今回スウェーデン代表は大きな山を越えました。彼らにとっては戦術的にもメンタル的にも今大会一番やりづらい試合だったと思います。もしかしたら次やってくれるんじゃないかなと思わされました。

コロンビア1-1イングランドR16(8)Colombia-Inglaterraこの試合はある意味ロシア大会を象徴するような試合になりました。「審判が絶対ではなくなったサッカー史上初めてのW杯」である今大会。大会を通じてずっと気になっていたのは主審の判定に対する選手・スタッフの反応です。そしてそれは今回の試合で顕著に現れました。 #コロンビア代表 の選手達によるレフリー #MarkGeiger 氏に対する抗議は度が過ぎ、醜ささえ覚えるシーンも多々。

コロンビアの選手達の抗議があそこまでなった理由はいくつか考えられます。そして今回はそれらが合わさったんだと思います。

まずはコロンビアの選手達の精神状態が非常に不安定だったということは間違いありません。そういう意味では #イングランド代表 の選手達はしっかり精神状態をコントロールしていました。ただ想像する限り背負うものの重さはコロンビアの選手達のそれの方が重いはず。

もう一つの理由はレフリーのジャッジにも問題があったということ。アメリカ人主審Mark Geigerさんは対話を重ん過ぎてコントロールできなくなってしまいました。ラテン民族で構成されるチームを率いても似たようなことが起こります。ロジックや誠実さだけでその空間の治安を維持するのは不可能です。

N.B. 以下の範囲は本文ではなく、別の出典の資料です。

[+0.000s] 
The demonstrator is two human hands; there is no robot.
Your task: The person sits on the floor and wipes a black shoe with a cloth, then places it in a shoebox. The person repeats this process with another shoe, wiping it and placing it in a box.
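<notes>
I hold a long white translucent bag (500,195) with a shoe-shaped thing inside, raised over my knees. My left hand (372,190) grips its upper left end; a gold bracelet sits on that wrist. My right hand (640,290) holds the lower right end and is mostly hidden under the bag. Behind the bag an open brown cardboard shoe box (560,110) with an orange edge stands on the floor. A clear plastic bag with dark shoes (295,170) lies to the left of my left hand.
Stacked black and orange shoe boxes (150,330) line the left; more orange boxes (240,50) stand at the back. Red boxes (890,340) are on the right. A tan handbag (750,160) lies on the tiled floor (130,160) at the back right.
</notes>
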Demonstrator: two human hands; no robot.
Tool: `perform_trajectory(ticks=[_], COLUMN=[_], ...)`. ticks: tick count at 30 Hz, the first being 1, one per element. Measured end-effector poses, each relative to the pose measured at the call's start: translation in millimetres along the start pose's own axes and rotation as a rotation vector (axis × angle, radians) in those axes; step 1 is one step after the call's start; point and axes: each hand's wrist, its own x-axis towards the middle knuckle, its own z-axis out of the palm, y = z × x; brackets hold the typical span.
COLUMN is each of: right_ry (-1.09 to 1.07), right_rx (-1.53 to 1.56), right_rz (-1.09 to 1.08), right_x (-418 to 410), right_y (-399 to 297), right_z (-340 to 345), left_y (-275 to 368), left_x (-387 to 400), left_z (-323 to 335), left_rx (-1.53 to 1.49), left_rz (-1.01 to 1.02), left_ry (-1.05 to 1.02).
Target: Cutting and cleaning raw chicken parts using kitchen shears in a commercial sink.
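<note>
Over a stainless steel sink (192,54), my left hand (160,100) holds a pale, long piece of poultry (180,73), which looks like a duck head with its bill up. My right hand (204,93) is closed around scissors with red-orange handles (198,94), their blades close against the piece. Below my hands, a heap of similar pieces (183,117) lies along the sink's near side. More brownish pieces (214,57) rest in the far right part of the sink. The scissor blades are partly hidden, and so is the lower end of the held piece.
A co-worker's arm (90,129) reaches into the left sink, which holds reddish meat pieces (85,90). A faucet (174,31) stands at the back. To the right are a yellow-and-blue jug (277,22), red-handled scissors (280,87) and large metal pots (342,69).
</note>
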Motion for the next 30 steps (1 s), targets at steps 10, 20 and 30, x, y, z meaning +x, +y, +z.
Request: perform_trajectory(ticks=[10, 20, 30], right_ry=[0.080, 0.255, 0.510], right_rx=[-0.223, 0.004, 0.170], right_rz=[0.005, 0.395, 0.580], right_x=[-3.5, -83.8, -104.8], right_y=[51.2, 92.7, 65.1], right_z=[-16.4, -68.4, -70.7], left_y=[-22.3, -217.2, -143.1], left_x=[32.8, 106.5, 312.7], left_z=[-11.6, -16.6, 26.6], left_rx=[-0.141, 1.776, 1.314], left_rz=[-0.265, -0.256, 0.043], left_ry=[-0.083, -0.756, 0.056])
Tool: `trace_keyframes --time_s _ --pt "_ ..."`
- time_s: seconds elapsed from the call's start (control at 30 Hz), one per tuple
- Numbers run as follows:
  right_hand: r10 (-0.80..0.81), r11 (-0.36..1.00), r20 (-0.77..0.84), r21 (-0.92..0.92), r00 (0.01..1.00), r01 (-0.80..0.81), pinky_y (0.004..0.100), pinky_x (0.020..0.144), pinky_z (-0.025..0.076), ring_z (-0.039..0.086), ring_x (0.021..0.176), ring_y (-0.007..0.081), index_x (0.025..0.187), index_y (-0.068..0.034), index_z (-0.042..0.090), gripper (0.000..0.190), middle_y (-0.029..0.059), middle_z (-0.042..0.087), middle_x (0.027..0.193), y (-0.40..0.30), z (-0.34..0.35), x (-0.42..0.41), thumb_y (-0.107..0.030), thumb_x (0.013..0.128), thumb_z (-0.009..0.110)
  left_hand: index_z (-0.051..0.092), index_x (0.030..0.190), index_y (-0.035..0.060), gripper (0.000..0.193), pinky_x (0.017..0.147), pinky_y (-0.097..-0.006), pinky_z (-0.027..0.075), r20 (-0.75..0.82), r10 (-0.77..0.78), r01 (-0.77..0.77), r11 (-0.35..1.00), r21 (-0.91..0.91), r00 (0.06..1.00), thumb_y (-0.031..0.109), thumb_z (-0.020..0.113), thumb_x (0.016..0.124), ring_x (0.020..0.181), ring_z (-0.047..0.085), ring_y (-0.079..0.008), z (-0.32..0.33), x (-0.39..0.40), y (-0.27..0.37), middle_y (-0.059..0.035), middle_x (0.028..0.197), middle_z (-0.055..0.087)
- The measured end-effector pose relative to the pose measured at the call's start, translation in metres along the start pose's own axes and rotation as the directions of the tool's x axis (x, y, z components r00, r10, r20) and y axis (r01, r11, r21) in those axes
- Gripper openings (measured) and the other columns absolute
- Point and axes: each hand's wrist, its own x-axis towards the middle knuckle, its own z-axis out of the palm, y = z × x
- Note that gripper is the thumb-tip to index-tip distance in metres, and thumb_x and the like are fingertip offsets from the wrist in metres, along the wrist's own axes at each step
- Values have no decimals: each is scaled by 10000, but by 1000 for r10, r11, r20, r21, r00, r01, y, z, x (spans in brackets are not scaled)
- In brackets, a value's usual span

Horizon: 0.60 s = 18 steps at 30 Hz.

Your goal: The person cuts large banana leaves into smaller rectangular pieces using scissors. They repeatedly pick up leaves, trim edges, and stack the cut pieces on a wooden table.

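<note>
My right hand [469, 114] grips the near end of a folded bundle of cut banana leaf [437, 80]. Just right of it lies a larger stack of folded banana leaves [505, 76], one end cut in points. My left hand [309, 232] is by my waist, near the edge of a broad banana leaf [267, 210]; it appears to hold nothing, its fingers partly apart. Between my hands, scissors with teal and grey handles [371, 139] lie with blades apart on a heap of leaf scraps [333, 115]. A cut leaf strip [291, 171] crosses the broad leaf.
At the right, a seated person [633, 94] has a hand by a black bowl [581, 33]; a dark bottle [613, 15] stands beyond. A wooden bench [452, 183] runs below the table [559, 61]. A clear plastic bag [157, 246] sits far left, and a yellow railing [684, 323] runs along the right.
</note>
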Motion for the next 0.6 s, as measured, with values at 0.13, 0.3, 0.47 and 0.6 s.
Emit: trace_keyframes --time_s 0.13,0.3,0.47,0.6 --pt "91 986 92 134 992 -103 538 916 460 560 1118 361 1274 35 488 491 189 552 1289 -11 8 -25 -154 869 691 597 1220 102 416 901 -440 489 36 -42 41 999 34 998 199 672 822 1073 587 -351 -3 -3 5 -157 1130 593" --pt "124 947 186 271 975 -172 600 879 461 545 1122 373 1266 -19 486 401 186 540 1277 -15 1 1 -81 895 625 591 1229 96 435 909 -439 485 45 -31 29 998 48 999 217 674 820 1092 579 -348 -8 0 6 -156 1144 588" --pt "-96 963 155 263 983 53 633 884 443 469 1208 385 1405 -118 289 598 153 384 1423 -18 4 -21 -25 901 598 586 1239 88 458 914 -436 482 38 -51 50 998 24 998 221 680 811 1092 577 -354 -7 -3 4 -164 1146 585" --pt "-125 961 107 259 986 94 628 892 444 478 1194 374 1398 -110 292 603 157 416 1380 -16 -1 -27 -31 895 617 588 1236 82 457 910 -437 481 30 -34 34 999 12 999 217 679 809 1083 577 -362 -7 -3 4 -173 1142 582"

時には物凄い迫力で持って選手にとっては理不尽にも写る手段で持ってその決断を正当化しなければいけない時もあります。勿論それだけでもダメです。迫力だけでは最後は誰も納得しなくなってしまいます。ただ今回はそのバランスが取れてなかった。

そして大きな理由はこちら。#VAR(ビデオ・アシスタント・レフリー)の存在です。今大会から事実上試合を吹くのはピッチにいる主審ではなく、VARになりましたよね。このシステムは主審のアシスタントをする存在として紹介されています。しかしそれは名ばかりで、実際に一番大事な決定を行うのはVARです。目の前にいる存在(この場合主審)が最終決定権を持たないということがわかった瞬間、人間の心理は変わります。そして結果的にそれは行動にも影響します。コロンビアの代表選手達が抗議する姿は、お店のサービスに不満を持つ客が責任者を呼ぶよう店員に話かける姿と似ています。
この光景はどんな理由があるにせよこの地球最大のスポーツの祭典では許されないものです。残念ですし、サッカーというスポーツの大きな課題を露呈した試合になりました。